Recently, I have taken to reading the website Vox, started by Ezra Klein based on the view “that current news websites [do] not provide enough context to the stories they cover.”  I agree that Vox provides a lot of background, which makes it attractive.  I also read it because I like to have access to different political perspectives, and Klein’s is certainly that.

A recent article on Vox illustrates the benefits and costs of the website.  The piece “How Politics Makes Us Stupid,” written by Ezra Klein, discusses the work of Yale Law Professor Dan Kahan, which argues that people often reject evidence because of the social effects that accepting that evidence would produce.   Kahan’s theory is called Identity-Protective Cognition.  As Klein quotes Kahan, “as a way of avoiding dissonance and estrangement from valued groups, individuals subconsciously resist factual information that threatens their defining values.”  The idea is that if someone suddenly accepted arguments from a different ideological perspective, their friends and support groups – which are organized ideologically – would criticize them and most people are unwilling to accept that.

The idea is quite interesting.  To my mind, it is not simply that one’s support groups would attack one for straying from the party line; it is also that those same groups praise us when we further their values.  When one adds these motivations to the ideological passions, the effect is very powerful.

What is funny is that Klein appears to recognize, at least implicitly, that “identity protective cognition” applies to both the left and the right, but the article is filled only with examples of right wing people rejecting evidence – whether it be Justice Scalia, Sean Hannity, or more generically people who reject climate change.  It is as if Klein wants to suggest that people on the left are not motivated by such considerations.  It would be funny if it weren’t so sad. 

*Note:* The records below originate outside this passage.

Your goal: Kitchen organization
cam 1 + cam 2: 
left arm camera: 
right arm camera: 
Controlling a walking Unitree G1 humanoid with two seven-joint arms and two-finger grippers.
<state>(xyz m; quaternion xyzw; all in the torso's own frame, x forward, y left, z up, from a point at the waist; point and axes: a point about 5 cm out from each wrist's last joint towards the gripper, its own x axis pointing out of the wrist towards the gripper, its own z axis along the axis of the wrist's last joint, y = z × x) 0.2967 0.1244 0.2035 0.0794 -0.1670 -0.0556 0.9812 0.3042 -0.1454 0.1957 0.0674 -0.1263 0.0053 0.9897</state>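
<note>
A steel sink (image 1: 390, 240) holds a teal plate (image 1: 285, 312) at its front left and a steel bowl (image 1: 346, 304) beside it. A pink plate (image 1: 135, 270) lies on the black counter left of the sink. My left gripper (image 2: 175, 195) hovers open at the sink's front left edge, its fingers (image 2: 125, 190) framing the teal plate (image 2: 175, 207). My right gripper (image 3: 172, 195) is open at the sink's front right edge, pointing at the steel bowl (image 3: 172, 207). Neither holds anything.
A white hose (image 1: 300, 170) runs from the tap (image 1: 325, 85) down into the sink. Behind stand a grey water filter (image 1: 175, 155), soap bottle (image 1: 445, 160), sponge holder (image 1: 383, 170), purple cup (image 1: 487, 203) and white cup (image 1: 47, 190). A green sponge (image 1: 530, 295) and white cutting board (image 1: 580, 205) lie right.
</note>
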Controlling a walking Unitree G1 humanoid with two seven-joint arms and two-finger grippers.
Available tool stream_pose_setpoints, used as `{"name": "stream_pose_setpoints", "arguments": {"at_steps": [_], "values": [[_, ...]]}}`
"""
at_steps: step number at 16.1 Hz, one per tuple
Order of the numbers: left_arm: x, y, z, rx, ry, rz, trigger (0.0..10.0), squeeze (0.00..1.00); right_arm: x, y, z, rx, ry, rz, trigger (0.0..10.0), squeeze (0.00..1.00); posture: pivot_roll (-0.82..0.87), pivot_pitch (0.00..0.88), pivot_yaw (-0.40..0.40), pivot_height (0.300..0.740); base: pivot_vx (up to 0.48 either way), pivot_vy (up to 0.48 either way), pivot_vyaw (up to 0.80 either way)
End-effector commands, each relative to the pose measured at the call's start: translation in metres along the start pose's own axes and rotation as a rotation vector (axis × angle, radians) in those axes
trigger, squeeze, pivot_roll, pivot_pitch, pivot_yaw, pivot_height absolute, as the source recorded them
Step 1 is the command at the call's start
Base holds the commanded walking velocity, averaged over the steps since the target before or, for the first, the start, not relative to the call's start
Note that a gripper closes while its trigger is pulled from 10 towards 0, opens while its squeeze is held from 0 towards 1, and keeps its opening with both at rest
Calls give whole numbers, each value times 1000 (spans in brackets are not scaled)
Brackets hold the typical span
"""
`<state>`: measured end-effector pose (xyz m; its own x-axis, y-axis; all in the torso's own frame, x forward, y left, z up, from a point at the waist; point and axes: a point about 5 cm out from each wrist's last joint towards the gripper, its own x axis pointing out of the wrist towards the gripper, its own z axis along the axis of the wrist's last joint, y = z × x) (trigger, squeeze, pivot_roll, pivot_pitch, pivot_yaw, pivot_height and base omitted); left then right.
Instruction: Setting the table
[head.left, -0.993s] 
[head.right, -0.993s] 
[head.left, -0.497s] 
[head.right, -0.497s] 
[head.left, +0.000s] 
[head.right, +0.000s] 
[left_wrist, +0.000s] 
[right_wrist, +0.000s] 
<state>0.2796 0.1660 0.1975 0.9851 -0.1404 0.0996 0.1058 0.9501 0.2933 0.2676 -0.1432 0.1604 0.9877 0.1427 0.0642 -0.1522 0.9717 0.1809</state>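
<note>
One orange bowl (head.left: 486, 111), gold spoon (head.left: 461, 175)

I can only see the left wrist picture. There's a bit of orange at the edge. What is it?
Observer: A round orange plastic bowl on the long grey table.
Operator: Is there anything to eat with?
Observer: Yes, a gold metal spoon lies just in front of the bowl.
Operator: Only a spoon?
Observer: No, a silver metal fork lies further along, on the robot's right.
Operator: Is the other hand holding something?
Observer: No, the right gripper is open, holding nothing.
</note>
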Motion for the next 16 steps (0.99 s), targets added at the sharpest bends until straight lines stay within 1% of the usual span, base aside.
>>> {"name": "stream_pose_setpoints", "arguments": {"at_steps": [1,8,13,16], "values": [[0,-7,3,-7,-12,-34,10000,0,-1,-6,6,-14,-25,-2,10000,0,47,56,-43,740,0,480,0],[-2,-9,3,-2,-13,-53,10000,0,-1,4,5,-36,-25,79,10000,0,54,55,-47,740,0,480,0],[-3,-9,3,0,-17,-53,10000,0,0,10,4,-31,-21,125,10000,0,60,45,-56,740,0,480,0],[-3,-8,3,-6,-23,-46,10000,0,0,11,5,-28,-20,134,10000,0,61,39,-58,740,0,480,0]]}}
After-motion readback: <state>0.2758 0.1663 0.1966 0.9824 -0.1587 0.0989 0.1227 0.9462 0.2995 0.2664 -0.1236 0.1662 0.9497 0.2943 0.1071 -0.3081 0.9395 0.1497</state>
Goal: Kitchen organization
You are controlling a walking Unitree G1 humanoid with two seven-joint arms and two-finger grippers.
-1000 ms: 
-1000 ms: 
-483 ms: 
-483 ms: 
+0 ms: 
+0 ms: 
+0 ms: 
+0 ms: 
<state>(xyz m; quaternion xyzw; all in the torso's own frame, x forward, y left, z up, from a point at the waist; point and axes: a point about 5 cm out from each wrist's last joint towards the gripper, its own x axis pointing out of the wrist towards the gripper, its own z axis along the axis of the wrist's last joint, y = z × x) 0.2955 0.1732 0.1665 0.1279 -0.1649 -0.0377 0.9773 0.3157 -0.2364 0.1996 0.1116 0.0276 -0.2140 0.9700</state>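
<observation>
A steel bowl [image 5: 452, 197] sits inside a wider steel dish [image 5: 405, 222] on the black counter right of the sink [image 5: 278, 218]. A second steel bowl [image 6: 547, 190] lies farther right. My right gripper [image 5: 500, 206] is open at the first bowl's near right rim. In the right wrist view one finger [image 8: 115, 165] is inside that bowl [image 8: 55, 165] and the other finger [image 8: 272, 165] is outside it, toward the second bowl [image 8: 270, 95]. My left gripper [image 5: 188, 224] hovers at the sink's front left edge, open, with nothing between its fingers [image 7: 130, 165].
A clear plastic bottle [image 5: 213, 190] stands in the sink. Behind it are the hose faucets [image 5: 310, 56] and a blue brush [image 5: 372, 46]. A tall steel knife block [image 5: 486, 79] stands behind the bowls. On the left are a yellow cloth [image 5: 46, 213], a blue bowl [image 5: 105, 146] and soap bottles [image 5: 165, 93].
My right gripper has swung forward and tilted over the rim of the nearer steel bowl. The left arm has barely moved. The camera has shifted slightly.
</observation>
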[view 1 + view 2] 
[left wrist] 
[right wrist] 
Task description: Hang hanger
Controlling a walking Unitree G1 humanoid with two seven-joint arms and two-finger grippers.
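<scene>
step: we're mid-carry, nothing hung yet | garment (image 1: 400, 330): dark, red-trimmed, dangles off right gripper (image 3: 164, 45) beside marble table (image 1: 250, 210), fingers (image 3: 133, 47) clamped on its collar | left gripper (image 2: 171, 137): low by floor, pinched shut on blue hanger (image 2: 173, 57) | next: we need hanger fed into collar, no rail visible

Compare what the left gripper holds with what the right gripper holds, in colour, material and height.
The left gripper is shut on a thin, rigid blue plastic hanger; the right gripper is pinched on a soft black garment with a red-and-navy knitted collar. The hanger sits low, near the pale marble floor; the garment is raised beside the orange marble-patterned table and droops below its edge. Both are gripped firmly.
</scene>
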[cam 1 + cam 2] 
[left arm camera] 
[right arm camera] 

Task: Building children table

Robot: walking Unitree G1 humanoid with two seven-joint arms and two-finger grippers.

It is true that in the long article Klein does have one line where he says, “How can I know that this article isn’t a form of identity protection?”  But that is just a throw away line never further developed.  One of the ways that one avoids the type of problems that Klein bemoans in the piece is for people to recognize that their side is sometime wrong.  But Klein is not having any of it.

So read Vox for the interesting stories, but be prepared for the unacknowledged bias.